I failed to pass security review for an app that has two classes using the “without sharing” keyword. Both were not choosen accidentally but by design.
On class is
SObjectUnitOfWork.clsfrom Andrew Fawcett’s Patterns library a well-known and Salesforce.com recommended public library.
The other class was added by myself to access data that is not owned/shared by the user. So I used “without sharing”.
How can I pass security review with those cases?
I would strongly suggest reading this recent post by Dan Appleman.
He outlines the various ways in which factors like sharing and CRUD/FLS play into security, and ends with the comment, which tells me you can pass security review with classes not marked as sharing so long that is clear to the users administering the system which uses that construct:
But if you implement one of the architectures described here, it’s
virtually guaranteed that your first attempt to pass security review
will fail. That’s the bad news. The good news is that the security
review team actually understands security – the individuals I’ve dealt
with have been consistently very competent. So they understand that
real applications often need classes that are defined without sharing,
and DML operations that do not test for field accessibility. What they
want to see from you is that you aren’t just ignoring security out of
laziness, but that those decisions were intentional.
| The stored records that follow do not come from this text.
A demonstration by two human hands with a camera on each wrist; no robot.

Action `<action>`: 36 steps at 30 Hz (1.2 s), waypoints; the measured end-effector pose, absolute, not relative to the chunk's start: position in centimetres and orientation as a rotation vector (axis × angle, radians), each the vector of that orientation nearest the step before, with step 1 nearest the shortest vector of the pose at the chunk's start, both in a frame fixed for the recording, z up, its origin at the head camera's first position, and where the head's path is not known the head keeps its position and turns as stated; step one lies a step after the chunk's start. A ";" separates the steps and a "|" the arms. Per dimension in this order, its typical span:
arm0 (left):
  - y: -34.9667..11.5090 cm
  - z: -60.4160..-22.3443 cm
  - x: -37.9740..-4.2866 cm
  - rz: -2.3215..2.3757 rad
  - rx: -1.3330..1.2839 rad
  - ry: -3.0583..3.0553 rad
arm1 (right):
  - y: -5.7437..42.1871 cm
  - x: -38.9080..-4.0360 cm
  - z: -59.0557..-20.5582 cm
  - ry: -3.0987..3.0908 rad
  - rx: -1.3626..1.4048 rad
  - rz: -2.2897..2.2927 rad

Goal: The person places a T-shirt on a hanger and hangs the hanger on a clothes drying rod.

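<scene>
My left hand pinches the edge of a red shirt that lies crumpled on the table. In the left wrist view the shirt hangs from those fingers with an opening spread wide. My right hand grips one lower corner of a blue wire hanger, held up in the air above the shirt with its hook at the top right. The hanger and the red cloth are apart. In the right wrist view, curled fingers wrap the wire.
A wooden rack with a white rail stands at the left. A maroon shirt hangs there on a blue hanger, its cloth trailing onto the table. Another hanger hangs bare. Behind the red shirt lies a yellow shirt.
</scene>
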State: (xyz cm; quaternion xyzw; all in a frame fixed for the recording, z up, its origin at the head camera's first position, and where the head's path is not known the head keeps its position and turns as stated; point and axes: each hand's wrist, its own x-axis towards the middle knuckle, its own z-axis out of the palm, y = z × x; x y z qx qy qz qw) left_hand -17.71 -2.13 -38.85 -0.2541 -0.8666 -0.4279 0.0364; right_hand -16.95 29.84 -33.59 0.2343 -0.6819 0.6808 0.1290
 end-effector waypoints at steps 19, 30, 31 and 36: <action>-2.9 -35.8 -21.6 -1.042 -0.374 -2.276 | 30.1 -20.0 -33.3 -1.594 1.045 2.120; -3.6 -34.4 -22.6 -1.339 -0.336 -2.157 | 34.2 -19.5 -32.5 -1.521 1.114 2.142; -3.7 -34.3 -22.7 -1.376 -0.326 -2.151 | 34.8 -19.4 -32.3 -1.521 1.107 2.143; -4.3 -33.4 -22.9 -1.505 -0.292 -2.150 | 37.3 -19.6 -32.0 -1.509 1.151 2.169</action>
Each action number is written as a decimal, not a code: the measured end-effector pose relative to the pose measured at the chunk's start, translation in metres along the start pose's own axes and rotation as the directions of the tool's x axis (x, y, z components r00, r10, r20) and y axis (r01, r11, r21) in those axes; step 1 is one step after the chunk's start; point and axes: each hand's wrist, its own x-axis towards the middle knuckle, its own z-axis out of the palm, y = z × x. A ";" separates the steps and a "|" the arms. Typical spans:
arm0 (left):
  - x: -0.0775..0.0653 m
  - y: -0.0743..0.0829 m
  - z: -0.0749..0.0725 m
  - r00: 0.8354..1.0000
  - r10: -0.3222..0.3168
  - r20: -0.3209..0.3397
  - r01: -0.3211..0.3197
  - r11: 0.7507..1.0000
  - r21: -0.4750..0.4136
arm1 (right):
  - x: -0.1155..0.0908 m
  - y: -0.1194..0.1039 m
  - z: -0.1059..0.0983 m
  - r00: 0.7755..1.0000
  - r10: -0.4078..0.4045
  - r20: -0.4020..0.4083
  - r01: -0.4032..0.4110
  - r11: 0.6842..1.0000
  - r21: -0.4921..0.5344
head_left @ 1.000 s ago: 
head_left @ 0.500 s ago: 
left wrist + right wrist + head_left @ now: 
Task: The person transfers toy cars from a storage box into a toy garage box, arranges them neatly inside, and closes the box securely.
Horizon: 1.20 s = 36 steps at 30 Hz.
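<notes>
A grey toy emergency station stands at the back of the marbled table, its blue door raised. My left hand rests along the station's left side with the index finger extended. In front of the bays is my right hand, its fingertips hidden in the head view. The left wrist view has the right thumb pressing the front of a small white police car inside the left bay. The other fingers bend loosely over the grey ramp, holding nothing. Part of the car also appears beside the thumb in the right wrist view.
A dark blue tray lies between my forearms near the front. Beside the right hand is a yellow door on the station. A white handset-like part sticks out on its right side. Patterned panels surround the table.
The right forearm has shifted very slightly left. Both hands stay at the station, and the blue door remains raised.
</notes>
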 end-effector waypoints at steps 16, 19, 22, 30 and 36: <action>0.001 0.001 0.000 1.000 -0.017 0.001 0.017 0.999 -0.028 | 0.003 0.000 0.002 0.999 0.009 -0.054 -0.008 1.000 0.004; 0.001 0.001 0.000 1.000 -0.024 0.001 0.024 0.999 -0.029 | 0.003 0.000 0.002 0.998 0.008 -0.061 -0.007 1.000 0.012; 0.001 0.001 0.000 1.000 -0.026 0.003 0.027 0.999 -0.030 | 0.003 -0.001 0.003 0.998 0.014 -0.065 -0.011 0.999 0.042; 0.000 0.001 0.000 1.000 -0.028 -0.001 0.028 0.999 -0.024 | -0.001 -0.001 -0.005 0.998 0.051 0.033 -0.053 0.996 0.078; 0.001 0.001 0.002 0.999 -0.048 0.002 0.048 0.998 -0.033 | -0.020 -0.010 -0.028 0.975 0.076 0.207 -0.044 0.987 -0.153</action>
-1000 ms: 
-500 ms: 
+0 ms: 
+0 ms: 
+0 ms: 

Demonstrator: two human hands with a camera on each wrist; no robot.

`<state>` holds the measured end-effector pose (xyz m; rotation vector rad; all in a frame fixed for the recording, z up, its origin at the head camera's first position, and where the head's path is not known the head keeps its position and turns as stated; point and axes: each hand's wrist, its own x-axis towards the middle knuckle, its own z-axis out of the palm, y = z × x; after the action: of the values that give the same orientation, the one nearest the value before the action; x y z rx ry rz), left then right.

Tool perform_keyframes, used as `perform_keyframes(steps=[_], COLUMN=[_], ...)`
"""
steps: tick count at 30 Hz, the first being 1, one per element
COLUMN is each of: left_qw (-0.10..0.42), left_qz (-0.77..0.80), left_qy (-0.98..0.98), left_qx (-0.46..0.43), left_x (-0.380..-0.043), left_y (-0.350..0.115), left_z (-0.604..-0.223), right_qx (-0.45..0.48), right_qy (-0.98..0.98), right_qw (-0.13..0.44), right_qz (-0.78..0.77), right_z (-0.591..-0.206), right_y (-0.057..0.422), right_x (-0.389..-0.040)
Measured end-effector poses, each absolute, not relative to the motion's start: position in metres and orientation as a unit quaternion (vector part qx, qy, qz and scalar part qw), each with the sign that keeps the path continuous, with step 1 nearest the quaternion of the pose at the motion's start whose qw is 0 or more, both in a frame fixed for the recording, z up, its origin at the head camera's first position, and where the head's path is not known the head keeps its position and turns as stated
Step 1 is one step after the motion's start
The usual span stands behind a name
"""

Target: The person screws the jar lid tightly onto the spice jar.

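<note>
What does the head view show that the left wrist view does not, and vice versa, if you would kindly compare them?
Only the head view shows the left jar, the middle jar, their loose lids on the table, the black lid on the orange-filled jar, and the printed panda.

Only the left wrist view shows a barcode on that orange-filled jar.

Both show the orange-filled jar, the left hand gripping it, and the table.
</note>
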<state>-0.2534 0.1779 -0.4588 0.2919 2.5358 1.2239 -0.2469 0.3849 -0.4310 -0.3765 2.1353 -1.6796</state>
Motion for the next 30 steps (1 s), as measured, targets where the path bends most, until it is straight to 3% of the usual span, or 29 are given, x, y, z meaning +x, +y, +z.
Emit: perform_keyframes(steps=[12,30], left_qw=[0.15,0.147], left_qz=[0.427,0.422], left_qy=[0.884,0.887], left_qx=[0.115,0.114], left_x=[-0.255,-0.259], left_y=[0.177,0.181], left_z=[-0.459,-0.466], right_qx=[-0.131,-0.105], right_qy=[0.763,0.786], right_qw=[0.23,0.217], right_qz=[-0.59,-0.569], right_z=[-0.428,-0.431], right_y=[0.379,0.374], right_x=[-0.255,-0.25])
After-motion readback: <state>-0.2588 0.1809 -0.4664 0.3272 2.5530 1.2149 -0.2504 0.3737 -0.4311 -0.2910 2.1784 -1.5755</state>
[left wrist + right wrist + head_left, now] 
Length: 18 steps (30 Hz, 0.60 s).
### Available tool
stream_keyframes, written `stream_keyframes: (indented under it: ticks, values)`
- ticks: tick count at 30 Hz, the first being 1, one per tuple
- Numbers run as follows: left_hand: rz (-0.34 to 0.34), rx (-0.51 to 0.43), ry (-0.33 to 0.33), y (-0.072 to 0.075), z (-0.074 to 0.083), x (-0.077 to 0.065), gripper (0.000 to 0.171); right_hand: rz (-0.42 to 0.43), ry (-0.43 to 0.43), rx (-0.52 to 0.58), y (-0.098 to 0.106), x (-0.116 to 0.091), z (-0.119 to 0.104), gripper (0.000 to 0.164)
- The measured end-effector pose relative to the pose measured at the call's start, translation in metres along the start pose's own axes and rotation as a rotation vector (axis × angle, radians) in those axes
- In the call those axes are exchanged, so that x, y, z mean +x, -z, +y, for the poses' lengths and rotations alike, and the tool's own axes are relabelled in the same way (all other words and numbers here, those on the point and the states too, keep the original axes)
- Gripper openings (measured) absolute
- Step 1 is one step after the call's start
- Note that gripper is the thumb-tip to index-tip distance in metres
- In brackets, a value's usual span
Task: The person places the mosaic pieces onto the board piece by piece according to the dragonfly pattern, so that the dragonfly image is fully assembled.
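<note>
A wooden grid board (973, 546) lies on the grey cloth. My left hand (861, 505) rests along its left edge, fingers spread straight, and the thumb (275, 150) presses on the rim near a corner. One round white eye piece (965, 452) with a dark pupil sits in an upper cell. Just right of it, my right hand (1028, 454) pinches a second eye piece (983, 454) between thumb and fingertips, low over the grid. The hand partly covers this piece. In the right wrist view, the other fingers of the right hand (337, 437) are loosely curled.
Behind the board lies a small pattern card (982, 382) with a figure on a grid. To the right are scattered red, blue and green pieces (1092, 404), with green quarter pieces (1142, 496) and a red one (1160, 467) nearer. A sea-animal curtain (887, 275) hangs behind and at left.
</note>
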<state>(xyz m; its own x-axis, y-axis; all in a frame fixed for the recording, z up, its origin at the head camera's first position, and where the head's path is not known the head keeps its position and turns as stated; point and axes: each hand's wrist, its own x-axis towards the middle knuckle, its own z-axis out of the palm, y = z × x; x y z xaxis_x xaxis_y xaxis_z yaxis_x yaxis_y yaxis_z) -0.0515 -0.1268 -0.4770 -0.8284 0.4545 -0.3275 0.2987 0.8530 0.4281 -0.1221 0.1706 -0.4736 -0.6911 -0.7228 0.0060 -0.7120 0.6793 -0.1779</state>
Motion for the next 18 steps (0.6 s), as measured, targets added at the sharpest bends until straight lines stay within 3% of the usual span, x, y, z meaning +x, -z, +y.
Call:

They don’t care
so much where the security boundary is, as much as that you have one,
and that it respects and enforces the configuration on the platform.
You’ll need to document exactly what you are doing and why as part of
your security review application, but once you’ve done so, assuming
your security architecture is sound, you should be able to pass
security review, at least with regards to field, object and record
level security, without further trouble.